6-Big Data & Analytics
AI’s ability to manage and interpret vast volumes of data much quicker and much more accurately than human beings is what sets it aside as a potentially revolutionary technology. With the continuing growth of the Internet of Things will come an enormous increase in the amount of data that is collected an ever-increasing number of connected devices as well as the need for a way to process and analyze this data. Artificial intelligence and machine learning technologies will become more essential than ever in enabling data to be interpreted into actionable and meaning insights that can be learnt from without the need for human intervention.
7-Natural Language Recognition
One of the biggest challenges for artificial intelligence technologies has been interpreting intent from the natural language human beings use. Anyone that’s ever experienced an automated call assistant that can’t quite understand what you’re saying will understand the frustrating shortcomings of conversational AI. However, this inadequacy could all be about to change and the implications of improved conversational AI are far reaching. With companies such as Amazon experimenting with language recognition and training its Alexa product to recognize speech patterns that could be indicative of suicide, this technology is sure to be a big focus in 2018.
8-The Internet of Intelligent Things
In order to truly realize the concept of a smart city, IoT devices will need to be intelligent enough to operate and maintain themselves without the need for human intervention. The widespread adoption of AI technologies alongside the continuing expansion of the Internet of Things will begin to build upon the technological foundations laid by previous associated technologies. 2018 could very well be the year we begin to see truly intelligent technologies working in unison to create smart homes and smart cities. If AI technologies really take off in 2018, you could be living in smart city sooner than you think.
9-AI as a Workplace Norm
There are already a large number of businesses and enterprises within a huge variety of industries around the world that are now turning to artificial intelligence and machine learning technologies to perform a myriad of different roles and applications within the workplace. With a growing product base and many more innovations lingering on the horizon, 2018 could also be the year artificial intelligence becomes an everyday technology for a large number of businesses and organizations. As its uses and applications grow, expect to see AI pop in more and more places throughout every day and business life during 2018.
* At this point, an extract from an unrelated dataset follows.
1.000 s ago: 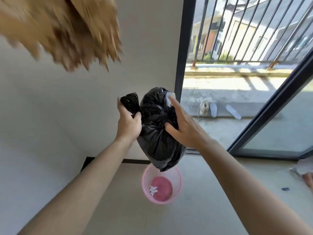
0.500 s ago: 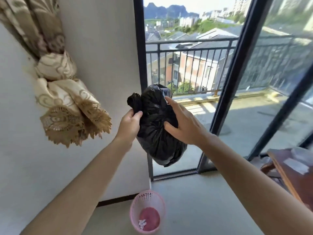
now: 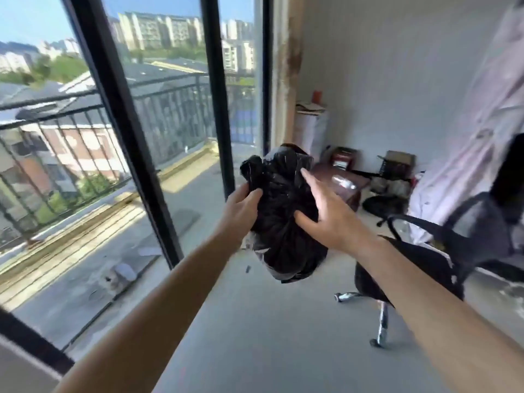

10-Ethics & Responsibility
Ethics and responsibility are often only briefly mentioned within a discussion on workplace applications of artificial intelligence. However, as the computational power and responsibilities given to AI grow, more attention will need to be given to the ethical considerations of artificial intelligence. Who is responsible for a workplace accident where an AI is purely doing what it has told itself to do, is the company or the AI itself accountable? As AI becomes more powerful, questions of ethics and accountability will need to be answered, perhaps even leading to regulatory frameworks being put into place so as to ensure minimum ethical and safety standards are met.